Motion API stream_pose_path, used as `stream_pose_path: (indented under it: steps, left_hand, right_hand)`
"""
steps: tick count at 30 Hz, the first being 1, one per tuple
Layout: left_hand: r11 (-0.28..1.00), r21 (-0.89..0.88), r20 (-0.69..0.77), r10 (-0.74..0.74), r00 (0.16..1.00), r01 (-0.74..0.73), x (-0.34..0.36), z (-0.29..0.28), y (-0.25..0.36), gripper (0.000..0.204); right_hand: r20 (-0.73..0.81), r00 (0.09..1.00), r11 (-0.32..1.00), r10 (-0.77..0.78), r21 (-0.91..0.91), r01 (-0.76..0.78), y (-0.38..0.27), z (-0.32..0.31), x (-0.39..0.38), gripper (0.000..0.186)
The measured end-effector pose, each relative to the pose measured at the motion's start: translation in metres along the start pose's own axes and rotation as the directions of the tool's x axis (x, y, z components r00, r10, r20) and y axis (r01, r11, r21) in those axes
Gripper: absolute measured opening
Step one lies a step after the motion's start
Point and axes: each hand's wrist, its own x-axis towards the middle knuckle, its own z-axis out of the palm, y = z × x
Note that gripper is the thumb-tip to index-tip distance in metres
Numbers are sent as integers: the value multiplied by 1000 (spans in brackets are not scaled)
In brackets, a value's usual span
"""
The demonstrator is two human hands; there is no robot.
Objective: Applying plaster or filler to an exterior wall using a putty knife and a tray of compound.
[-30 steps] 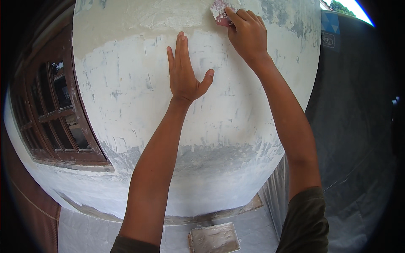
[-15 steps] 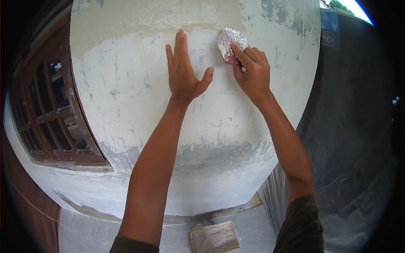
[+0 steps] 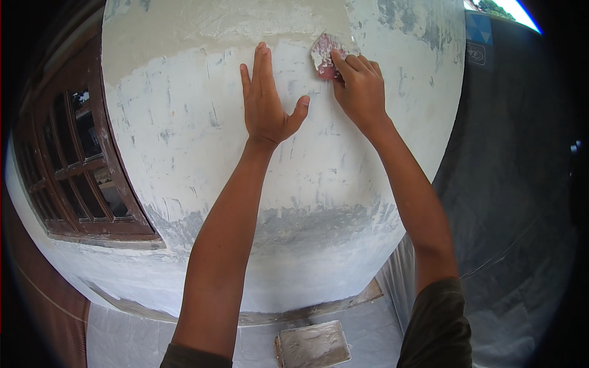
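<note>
My left hand (image 3: 267,113) rests on the pale wall (image 3: 184,147), fingers stretched upward and thumb out. To its right, my right hand (image 3: 359,92) grips a small pinkish scraper (image 3: 329,70), smeared with whitish paste, against the wall at the lower edge of a beige coated band (image 3: 202,24). The wall below that band is white with grey flecks, with a darker grey patchy strip lower down. A shallow rectangular tray (image 3: 310,343) of smooth grey-beige paste sits below on a grey covering.
A brown wooden window (image 3: 104,193) with dark panes is at the left. A dark sheet (image 3: 503,153) hangs beyond the wall's right edge, with translucent plastic (image 3: 399,276) lower down. Grey sheeting (image 3: 129,331) lies along the wall's foot. Foliage (image 3: 494,7) shows at the top right.
My right hand with the scraper moved down from the top of the view, then rose slightly and a little to the left. My left hand has shifted very slightly upward and left.
</note>
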Motion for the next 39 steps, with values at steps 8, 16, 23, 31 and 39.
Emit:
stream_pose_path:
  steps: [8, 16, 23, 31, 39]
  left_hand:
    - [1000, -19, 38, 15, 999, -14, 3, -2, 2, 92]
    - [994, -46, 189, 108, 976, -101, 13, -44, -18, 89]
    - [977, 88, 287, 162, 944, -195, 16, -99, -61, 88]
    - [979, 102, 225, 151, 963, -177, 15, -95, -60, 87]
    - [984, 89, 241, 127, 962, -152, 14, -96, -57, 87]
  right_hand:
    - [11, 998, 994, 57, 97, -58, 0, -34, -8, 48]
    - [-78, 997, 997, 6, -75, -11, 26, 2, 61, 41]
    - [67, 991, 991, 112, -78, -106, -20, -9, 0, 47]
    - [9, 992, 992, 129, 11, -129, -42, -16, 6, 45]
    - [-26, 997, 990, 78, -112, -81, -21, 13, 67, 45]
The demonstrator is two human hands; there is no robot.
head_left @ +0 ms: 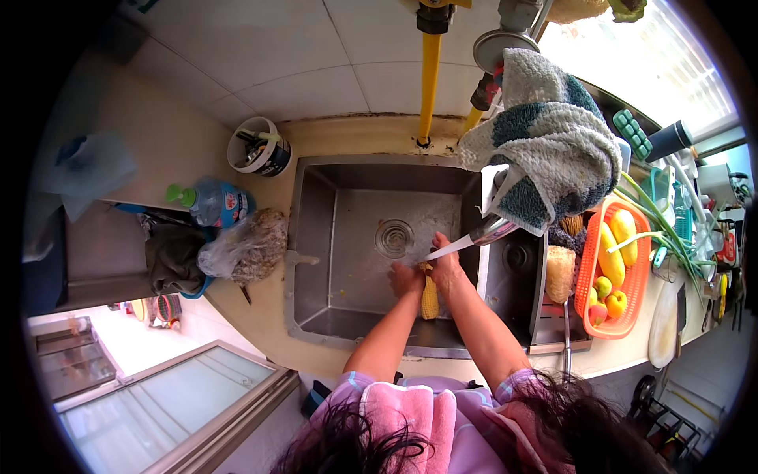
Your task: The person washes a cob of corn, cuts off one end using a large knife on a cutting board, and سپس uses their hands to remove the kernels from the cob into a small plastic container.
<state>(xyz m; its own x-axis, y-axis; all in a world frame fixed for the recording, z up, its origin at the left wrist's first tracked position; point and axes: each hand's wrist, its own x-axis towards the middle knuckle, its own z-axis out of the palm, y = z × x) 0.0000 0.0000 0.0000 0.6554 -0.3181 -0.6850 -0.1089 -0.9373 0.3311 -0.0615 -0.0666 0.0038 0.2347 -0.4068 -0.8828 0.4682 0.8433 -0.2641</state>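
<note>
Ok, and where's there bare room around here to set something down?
The beige counter has a bare patch between the filled plastic bag and the steel sink's front-left corner. Inside, the floor left of the drain looks largely open. It's crowded around the left hand, right hand and corn cob, and by the orange basket.

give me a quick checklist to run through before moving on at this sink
1. Water running: ok, a stream of water comes from the faucet.
2. Both hands in the sink: ok, left hand and right hand are inside it.
3. Corn firmly held: cannot tell, its upper end is by the hands but the grip is unclear.
4. Drain in sight: ok, no corn lies over it.
5. Faucet fully visible: not ok, the towel hides part of it.
</note>
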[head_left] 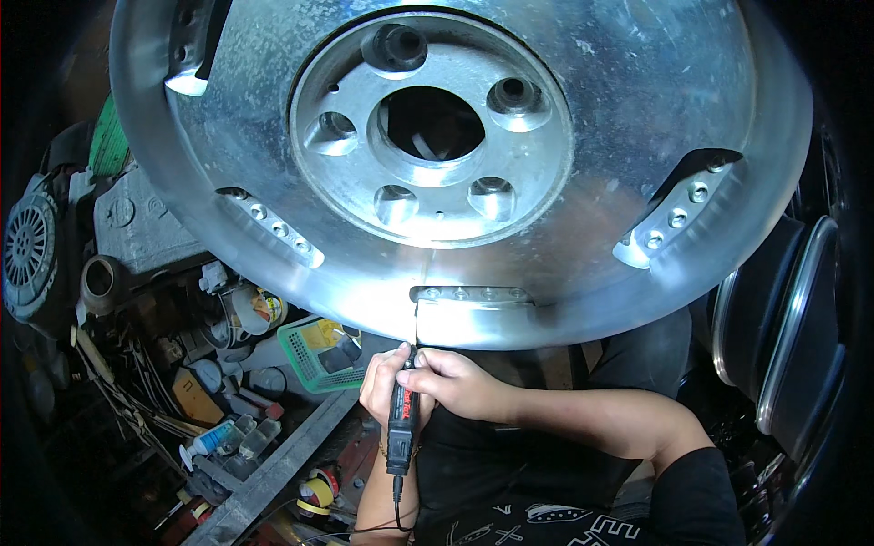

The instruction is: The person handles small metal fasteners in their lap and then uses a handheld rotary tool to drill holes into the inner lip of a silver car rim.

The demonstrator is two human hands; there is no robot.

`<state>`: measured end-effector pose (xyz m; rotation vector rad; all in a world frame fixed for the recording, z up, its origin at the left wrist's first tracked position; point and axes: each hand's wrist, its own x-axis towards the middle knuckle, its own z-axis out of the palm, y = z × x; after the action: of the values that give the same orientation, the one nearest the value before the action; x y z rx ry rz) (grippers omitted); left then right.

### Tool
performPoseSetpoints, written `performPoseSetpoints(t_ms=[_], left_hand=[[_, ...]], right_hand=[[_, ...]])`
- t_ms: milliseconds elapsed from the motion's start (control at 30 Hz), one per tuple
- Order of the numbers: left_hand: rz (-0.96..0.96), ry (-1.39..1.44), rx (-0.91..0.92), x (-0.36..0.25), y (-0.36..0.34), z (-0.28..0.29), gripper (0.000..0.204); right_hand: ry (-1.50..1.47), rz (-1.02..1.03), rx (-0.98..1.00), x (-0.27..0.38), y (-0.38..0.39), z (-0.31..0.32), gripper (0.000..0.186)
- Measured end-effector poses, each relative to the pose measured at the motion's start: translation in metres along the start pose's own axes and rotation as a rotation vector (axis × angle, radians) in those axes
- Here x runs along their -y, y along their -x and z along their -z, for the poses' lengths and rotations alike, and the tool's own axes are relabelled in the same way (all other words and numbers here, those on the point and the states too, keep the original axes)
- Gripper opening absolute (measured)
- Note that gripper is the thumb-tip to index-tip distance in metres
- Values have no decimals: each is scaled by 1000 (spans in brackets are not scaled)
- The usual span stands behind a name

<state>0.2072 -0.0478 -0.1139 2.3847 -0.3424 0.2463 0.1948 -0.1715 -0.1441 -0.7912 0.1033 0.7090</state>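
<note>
A large silver metal wheel (637,73) fills the upper view, with a bolt-hole hub (346,173) and oval slots holding riveted plates. A black corded rotary tool (403,419) with red lettering points upward, its thin bit meeting the wheel's lower rim beside the bottom slot (469,293). My left hand (382,382) is closed round the tool's body from the left. My right hand (442,382) grips it from the right, thumb across the front near the nose. The cord hangs from the tool's lower end.
At left are a green plastic basket (305,369), a metal beam (273,469), grey cast parts (146,227), a round slotted part (36,250), bottles, tape rolls and cluttered tools. At right stand black round pieces with chrome rims (787,328). My dark-clothed legs are below the wheel.
</note>
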Motion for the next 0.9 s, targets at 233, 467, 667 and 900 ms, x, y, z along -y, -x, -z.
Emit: performPoseSetpoints(t_ms=[233, 467, 667, 900], left_hand=[[-1, 37, 29, 3, 1, 0, 26], [0, 7, 7, 4, 4, 1, 25], [8, 10, 18, 5, 4, 1, 25], [-21, 21, 9, 5, 2, 0, 28]], right_hand=[[-10, -70, -24, -1, 2, -1, 17], [19, -28, 0, -5, -1, 0, 17], [-14, -15, -90, -4, 0, -5, 33], [42, -8, -40, 5, 1, -1, 19]])
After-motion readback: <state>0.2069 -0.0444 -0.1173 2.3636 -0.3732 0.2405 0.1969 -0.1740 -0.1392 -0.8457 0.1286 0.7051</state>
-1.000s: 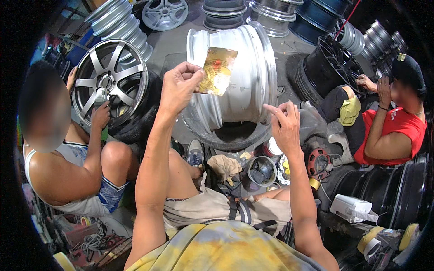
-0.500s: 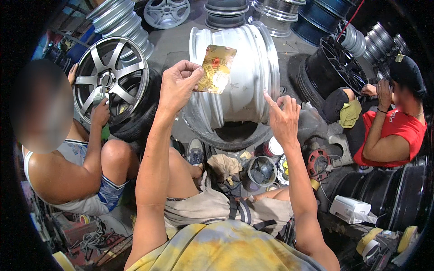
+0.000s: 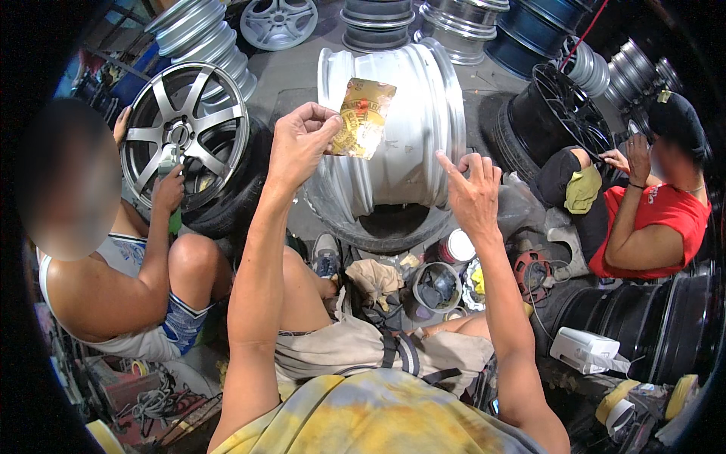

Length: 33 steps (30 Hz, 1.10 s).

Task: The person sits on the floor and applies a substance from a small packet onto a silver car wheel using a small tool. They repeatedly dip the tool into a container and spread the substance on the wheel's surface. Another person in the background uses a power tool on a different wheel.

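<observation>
Between the thumb and fingers of my left hand point(image 3: 304, 144) is a small gold-brown piece of sandpaper point(image 3: 364, 113), its printed back showing. It is raised in front of a silver-white wheel rim point(image 3: 404, 163), which lies on its side on a black tire point(image 3: 393, 240). My right hand point(image 3: 473, 189) is empty, index finger stretched out and the other fingers bent. Its pale, dusty-looking fingertip appears over the rim's right flange; whether it touches the metal I cannot tell.
At left a person point(image 3: 106, 295) works on a spoked wheel point(image 3: 185, 136). Another in a red shirt point(image 3: 650, 219) sits at right by a black wheel point(image 3: 556, 113). Near my feet are a bucket point(image 3: 437, 287) and a brown cloth point(image 3: 376, 281). Stacked rims point(image 3: 378, 23) line the back.
My right index fingertip has shifted slightly left. My left hand holds the sandpaper almost in the same place. The person at right has lowered the raised hand a little.
</observation>
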Each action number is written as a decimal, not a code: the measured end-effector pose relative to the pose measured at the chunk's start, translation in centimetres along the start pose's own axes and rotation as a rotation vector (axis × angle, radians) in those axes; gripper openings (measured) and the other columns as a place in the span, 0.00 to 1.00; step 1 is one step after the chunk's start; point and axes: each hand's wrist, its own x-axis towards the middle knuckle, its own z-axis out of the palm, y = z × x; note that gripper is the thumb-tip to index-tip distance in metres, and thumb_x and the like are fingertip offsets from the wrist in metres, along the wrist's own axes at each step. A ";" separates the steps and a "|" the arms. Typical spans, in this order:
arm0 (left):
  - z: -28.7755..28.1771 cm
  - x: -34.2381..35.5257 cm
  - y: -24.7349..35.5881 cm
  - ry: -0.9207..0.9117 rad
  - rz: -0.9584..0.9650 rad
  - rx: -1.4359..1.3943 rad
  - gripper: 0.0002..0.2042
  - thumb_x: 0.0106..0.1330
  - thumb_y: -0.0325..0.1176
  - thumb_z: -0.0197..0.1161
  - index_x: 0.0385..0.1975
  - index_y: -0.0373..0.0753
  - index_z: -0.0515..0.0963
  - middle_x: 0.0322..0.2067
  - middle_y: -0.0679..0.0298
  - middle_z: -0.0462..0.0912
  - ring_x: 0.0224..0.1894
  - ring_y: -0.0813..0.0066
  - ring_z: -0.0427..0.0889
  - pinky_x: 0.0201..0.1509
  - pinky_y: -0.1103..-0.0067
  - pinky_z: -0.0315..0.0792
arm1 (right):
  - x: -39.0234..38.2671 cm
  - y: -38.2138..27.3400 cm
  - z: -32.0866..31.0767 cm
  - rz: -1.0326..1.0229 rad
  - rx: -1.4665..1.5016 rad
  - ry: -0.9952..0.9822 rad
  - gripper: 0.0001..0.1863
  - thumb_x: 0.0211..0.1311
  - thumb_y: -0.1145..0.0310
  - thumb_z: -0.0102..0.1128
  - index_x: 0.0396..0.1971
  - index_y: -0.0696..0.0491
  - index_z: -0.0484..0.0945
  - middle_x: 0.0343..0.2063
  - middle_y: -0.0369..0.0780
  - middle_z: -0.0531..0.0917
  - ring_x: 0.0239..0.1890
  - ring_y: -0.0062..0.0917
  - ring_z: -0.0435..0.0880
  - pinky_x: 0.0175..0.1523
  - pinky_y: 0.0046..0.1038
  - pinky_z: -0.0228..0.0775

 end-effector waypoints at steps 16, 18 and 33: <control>0.0 -0.2 0.0 -0.002 -0.011 0.019 0.07 0.67 0.31 0.65 0.35 0.32 0.81 0.24 0.68 0.82 0.23 0.89 0.74 0.28 0.88 0.68 | -0.3 0.9 0.3 0.003 -0.047 0.000 0.29 0.57 0.73 0.61 0.61 0.39 0.78 0.33 0.35 0.68 0.38 0.29 0.69 0.44 0.34 0.57; -0.1 -0.2 0.1 -0.006 -0.012 0.014 0.07 0.67 0.31 0.65 0.35 0.32 0.81 0.24 0.68 0.82 0.24 0.89 0.74 0.28 0.88 0.68 | -1.0 0.6 0.4 0.016 -0.041 0.000 0.29 0.57 0.73 0.61 0.61 0.38 0.78 0.32 0.34 0.68 0.38 0.28 0.69 0.44 0.33 0.57; 0.0 -0.1 -0.3 -0.013 -0.011 0.004 0.07 0.68 0.31 0.65 0.34 0.33 0.80 0.23 0.69 0.82 0.23 0.90 0.74 0.28 0.88 0.68 | 0.1 0.5 0.6 -0.011 -0.027 0.036 0.24 0.56 0.71 0.60 0.55 0.40 0.81 0.33 0.34 0.69 0.39 0.28 0.70 0.45 0.34 0.58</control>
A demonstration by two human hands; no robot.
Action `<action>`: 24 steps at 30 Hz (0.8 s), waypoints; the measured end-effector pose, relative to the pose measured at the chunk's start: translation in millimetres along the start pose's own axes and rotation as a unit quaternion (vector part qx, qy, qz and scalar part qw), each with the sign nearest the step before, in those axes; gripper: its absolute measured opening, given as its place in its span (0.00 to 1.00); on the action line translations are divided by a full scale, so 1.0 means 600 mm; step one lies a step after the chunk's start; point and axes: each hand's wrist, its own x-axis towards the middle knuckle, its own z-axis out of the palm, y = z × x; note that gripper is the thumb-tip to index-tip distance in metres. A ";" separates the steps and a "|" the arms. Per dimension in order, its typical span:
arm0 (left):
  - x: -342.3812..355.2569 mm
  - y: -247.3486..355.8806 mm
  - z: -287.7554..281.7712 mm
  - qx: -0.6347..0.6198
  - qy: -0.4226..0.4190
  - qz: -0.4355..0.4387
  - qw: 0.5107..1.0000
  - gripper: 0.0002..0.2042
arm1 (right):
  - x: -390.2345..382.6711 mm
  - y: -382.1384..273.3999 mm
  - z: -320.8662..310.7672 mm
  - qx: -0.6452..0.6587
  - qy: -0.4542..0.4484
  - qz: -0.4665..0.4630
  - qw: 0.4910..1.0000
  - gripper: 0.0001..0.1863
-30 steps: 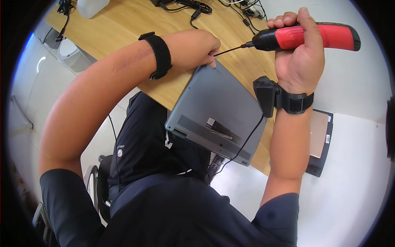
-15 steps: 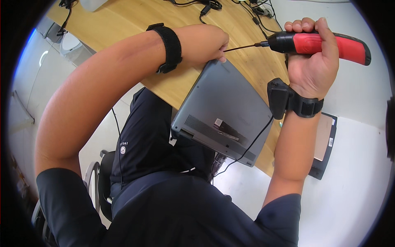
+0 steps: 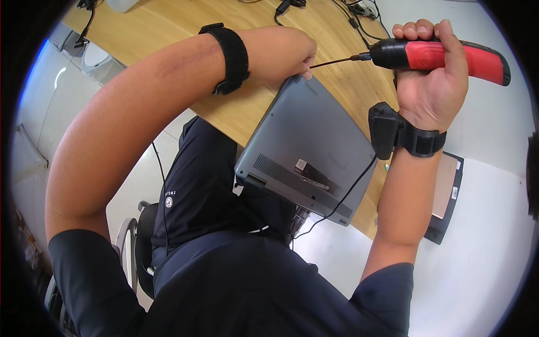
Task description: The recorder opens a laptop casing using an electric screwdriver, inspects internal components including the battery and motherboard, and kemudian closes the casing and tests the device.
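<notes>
My right hand (image 3: 435,84) wraps round a red and black electric screwdriver (image 3: 477,60), held level above the table's right side with its long thin shaft toward the left. At the shaft's tip, the fingers of my left hand (image 3: 303,53) are pinched together; what lies between them is hidden. Just below that hand is a grey laptop (image 3: 306,132), turned with its underside up and set at a slant across the table's near edge. A corner of it lies beside my left fingertips; whether they touch it, I cannot tell. A small dark strip with a white end (image 3: 311,174) rests on its underside.
The wooden table (image 3: 163,36) carries black cables and plugs (image 3: 289,7) at the back. One black cord (image 3: 351,191) crosses the laptop's right corner from my right wrist strap. A flat dark device with a tan panel (image 3: 446,196) lies to the right, beyond my right forearm.
The whole view has shifted slightly. Both hands, the electric screwdriver and the laptop keep nearly the same places relative to one another.
</notes>
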 end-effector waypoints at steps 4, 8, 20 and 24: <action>0.001 0.006 -0.005 0.012 -0.015 -0.016 1.000 0.11 | 0.003 -0.001 -0.006 0.002 -0.004 0.000 1.000 0.09; -0.001 0.011 -0.005 0.013 -0.014 -0.030 0.999 0.11 | -0.001 -0.002 0.002 -0.002 0.016 -0.009 1.000 0.09; 0.008 0.014 -0.006 0.015 -0.017 0.004 1.000 0.10 | 0.017 -0.008 -0.033 -0.022 -0.064 -0.014 0.998 0.08; 0.005 0.018 -0.020 -0.018 -0.050 -0.009 0.999 0.08 | -0.020 0.020 0.040 -0.129 0.034 -0.103 0.986 0.11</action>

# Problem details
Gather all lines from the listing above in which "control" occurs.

# Solution for this exercise
- t_ms: milliseconds elapsed from the motion's start (control at 30 Hz), one per tuple
 end-effector waypoints at steps 16, 18 and 33: <control>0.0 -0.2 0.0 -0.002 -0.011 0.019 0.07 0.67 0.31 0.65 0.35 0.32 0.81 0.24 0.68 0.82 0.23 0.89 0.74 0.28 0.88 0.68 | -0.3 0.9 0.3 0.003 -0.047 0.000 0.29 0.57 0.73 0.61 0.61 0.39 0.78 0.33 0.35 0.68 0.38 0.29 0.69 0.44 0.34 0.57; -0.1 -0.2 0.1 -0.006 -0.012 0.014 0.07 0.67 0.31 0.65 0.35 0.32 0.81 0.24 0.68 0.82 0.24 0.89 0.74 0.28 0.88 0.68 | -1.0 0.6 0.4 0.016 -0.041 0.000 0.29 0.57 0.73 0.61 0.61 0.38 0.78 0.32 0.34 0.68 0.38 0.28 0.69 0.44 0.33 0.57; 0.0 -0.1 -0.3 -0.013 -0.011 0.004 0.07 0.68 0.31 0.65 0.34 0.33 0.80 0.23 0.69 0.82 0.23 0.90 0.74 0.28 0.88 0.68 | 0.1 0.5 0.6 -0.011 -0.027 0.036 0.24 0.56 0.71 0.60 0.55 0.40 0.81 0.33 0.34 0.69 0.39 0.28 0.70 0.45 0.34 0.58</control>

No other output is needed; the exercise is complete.